Brief:
Restate the records word for word. Include no pictures.

Supplied data:
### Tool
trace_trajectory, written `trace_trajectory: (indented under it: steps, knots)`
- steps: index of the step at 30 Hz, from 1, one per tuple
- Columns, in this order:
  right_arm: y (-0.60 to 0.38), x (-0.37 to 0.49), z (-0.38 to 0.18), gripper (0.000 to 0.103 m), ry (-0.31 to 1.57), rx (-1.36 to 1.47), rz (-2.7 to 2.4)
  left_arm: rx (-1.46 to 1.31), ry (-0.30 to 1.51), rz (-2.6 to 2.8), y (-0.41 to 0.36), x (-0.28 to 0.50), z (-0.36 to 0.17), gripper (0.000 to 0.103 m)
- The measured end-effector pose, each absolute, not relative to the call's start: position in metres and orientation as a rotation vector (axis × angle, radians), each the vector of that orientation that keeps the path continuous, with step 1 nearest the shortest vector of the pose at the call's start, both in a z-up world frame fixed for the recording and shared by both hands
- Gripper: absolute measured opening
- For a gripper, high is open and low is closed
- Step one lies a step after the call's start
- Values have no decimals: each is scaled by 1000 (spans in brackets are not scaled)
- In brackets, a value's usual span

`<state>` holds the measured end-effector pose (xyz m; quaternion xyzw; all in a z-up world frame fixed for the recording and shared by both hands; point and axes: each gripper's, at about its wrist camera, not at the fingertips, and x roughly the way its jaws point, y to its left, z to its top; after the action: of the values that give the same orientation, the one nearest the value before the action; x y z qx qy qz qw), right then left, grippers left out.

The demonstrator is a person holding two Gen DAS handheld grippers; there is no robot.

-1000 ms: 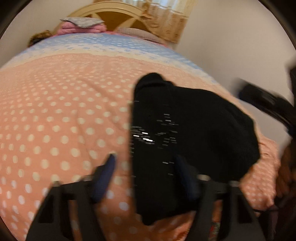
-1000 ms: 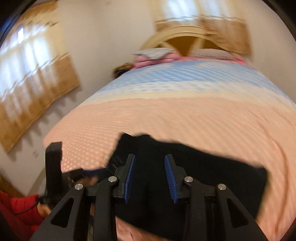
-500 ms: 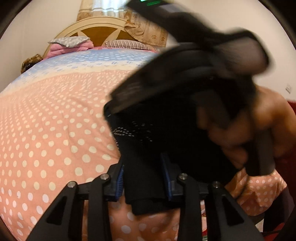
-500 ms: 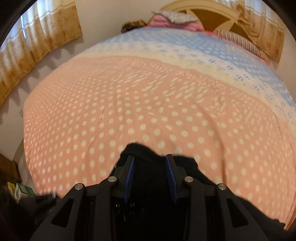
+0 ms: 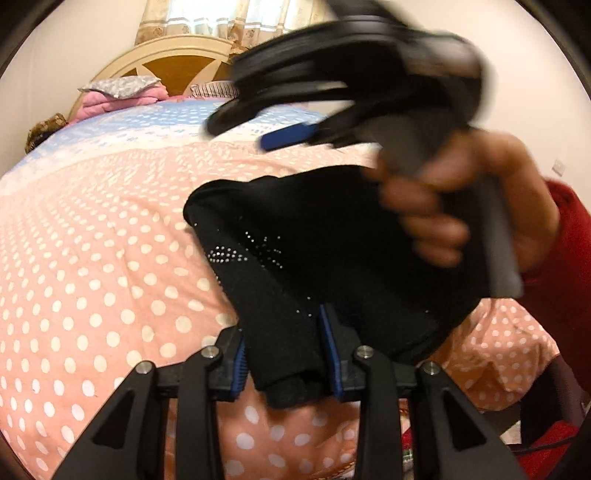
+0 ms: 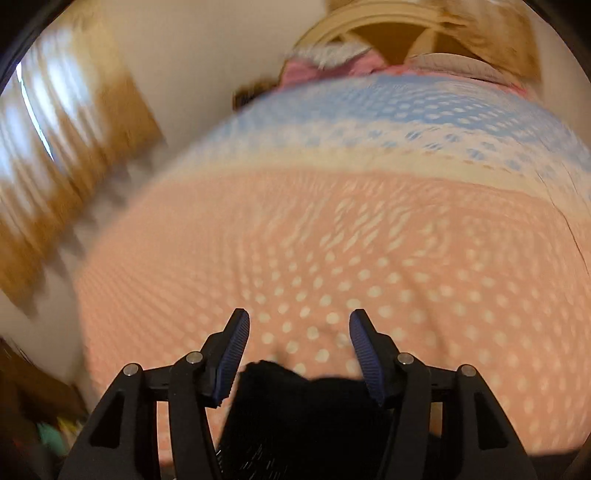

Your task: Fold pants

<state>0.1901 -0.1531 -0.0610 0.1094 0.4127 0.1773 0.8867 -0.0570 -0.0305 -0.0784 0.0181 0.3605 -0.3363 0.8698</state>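
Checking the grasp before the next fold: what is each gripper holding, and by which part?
The left gripper clamps a bunched edge of the black pants. The right gripper holds nothing; its jaws are opening, pads clear of the fabric.

- A bed [image 5: 92, 258] fills most of the room, its cover pink with white dots, turning to a cream band and then a blue dotted band [image 5: 147, 122] toward the head.
- An arched cream headboard [image 5: 166, 55] with brown wooden panels stands against a plain pale wall [image 5: 66, 44].
- Pink folded bedding [image 5: 110, 101] and a grey pillow lie at the head.
- Tan-bordered curtains [image 5: 229, 18] hang above the headboard, daylight showing through; another curtained window [image 6: 48, 122] is on the side wall.
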Motion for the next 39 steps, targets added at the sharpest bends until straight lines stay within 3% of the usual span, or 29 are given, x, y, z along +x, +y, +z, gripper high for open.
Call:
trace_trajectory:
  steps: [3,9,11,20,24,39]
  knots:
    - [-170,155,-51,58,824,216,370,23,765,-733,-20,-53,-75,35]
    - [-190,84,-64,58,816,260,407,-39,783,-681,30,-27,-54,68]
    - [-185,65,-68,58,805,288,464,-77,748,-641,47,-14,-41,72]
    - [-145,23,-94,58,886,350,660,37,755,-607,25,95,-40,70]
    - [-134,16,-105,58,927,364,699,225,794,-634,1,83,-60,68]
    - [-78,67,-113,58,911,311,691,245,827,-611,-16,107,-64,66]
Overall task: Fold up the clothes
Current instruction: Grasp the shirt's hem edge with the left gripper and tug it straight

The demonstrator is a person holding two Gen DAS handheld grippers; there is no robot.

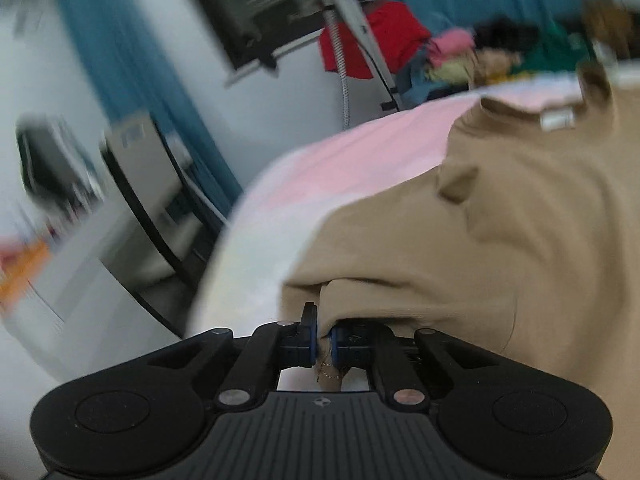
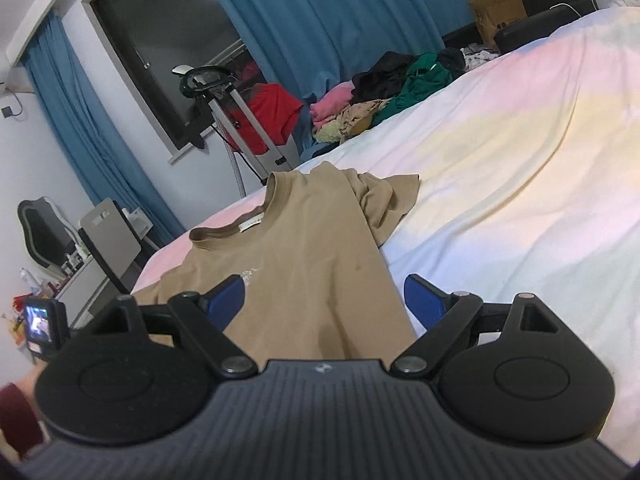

Solution to this exercise:
### Tool
trace_trajectory, written `trace_trajectory: (indented under it: steps, knots)`
- steps: index of the step at 30 Hz, from 1, one per tuple
- Columns, in this order:
  right_arm: y (-0.60 to 0.38), x (-0.37 to 0.49), z (-0.38 to 0.18), gripper (0.000 to 0.103 m), ry (-0.31 to 1.57), rx (-1.36 to 1.47), rz (-2.7 to 2.4)
  left_arm: rx (-1.46 to 1.31), ry (-0.30 to 1.51), rz (-2.6 to 2.8), y (-0.41 to 0.36), x (-0.28 to 0.50), z (-0.36 to 0.17), gripper (0.000 to 0.103 m)
- The measured end-effector pose, each absolute, not relative to the call's start: position in metres and orientation as a rotation vector (axis × angle, radians), each the vector of that orientation that keeps the path continuous, with step 1 nearest the shortest vector of the pose at the call's start, both in a z-up world frame fixed for the recording and shared by both hands
- Gripper: absolute measured opening
- For a gripper, high is open and low is closed
- Step one lies a step after the call's start
- Values have no decimals: each is scaled by 1000 (spans in brackets are not scaled)
- In brackets, a value's usual span

`<state>` holds the measured end-effector pose (xyz m; quaternion xyzw; all in a z-up world frame fixed for the recording and shared by both hands; point and axes: each gripper's, at about its wrist camera, not at the fingertips, and x roughly the way its jaws point, y to its left, z to its top; after the action: of the values that give the same orientation, the one nearest the value before the action; x y z qx qy qz qw), right then left, grippers left out.

The demonstrator is a person holding two Gen DAS handheld grippers; there is no robot.

-1000 ms: 
-1000 ms: 
-500 ms: 
-500 ms: 
+0 ms: 
+0 ms: 

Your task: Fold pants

<state>0.1901 -0.1531 -0.0610 0.1094 0.4127 0.1773 0.8867 -0.0570 -0.0305 -0.0784 0.0181 0.3605 -0.3363 0.8698</state>
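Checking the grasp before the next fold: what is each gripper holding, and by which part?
The left gripper clamps a bunched edge of the black pants. The right gripper holds nothing; its jaws are opening, pads clear of the fabric.

- A bed [image 5: 92, 258] fills most of the room, its cover pink with white dots, turning to a cream band and then a blue dotted band [image 5: 147, 122] toward the head.
- An arched cream headboard [image 5: 166, 55] with brown wooden panels stands against a plain pale wall [image 5: 66, 44].
- Pink folded bedding [image 5: 110, 101] and a grey pillow lie at the head.
- Tan-bordered curtains [image 5: 229, 18] hang above the headboard, daylight showing through; another curtained window [image 6: 48, 122] is on the side wall.
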Motion for the next 39 steps, targets added at the sharpest bends until straight lines stay within 3% of the usual span, or 29 are given, x, y, z along +x, +y, +z, gripper high for open.
Call:
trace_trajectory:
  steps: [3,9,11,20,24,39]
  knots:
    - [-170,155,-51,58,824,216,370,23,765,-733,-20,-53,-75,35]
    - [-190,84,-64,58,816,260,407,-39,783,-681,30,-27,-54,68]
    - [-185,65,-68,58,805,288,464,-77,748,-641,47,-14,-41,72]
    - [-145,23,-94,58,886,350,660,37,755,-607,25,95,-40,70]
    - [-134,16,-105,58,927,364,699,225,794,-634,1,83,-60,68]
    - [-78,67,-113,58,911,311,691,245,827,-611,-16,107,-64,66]
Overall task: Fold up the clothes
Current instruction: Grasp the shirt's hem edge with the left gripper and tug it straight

The demonstrator is a person holding two Gen DAS handheld grippers; there is no robot.

Nothing further is needed to complete the exercise.